In JFrog Xray, indexing resources refers to the process of analyzing, mapping, and storing metadata about software components to enable deep security scanning and compliance monitoring.
Indexing is a prerequisite for scanning—Xray does not automatically scan all repositories, builds, or artifacts unless they are explicitly indexed.

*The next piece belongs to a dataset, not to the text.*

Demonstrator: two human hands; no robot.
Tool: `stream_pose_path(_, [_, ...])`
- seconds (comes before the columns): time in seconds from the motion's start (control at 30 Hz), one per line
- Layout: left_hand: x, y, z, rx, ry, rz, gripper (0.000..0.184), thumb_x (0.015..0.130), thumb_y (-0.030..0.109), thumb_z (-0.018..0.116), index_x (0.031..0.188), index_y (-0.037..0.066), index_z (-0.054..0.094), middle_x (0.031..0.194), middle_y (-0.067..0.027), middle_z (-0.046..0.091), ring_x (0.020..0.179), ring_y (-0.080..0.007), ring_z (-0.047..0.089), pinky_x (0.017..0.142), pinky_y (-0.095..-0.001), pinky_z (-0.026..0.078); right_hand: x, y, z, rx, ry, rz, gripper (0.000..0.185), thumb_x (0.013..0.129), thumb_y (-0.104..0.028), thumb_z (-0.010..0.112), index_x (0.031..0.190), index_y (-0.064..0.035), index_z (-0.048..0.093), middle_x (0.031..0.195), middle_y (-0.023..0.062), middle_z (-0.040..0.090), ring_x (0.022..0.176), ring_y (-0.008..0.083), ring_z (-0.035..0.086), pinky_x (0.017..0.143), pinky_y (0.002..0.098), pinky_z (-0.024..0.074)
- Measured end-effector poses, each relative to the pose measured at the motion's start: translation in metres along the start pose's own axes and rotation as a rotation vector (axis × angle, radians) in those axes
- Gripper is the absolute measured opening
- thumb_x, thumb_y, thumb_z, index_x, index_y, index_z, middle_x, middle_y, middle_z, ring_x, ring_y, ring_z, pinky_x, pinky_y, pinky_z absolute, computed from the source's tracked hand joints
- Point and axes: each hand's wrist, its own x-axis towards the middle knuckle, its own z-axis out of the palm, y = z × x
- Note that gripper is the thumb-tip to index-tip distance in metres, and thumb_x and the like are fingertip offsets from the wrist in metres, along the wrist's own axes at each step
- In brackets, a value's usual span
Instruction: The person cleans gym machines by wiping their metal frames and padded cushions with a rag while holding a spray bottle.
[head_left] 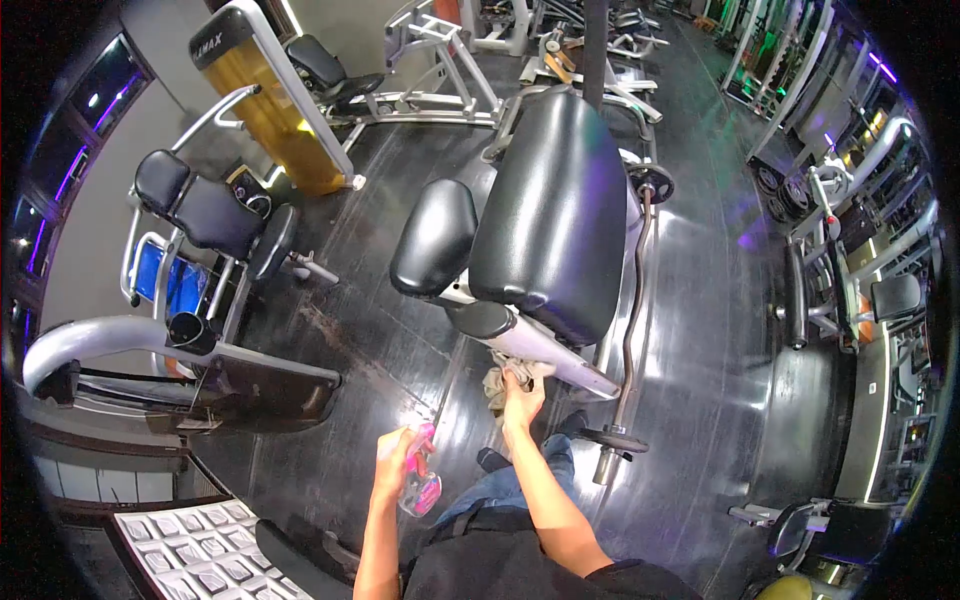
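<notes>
While the left hand is closed around a clear spray bottle with pink parts, the right hand grips a bunched beige cloth at the silver frame of a preacher curl station. Whether the cloth presses on the metal cannot be confirmed. The spray bottle is tilted and held apart from the frame, above the black floor. Over the cloth slopes a large glossy black pad; a smaller black pad sits just to its left. Along the large pad's right side runs a bent curl bar, a weight plate near its lower end. Farther left stands a seated machine with black cushions.
</notes>
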Motion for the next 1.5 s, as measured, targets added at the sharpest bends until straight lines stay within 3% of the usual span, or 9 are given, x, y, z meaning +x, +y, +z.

By indexing a resource, Xray can track dependencies, vulnerabilities, licenses, operational risks, and violations effectively.
- Enables vulnerability and compliance scanning – Xray can only scan components that are indexed.
- Provides dependency visibility – Helps track direct and transitive dependencies in artifacts, builds, and release bundles.
- Improves scan performance – Indexed resources are analyzed more efficiently, reducing scan times.
- Allows impact analysis – Identifies which artifacts are affected by newly discovered vulnerabilities.
Example: If a new CVE is discovered, Xray automatically identifies all indexed artifacts (within the defined retention period) that contain the vulnerable package.
Xray supports indexing at three levels:
| Resource Type | Description |
|---|---|
| Repositories | Indexes artifacts stored in JFrog Artifactory repositories. |
| Builds | Indexes CI/CD-generated builds, including all dependencies. |
| Release Bundles | Indexes software packaged for distribution. |
- Xray does not automatically index all resources—you must enable indexing for a specific resource.
- Indexed repositories allow Xray to scan artifacts as they are uploaded or modified.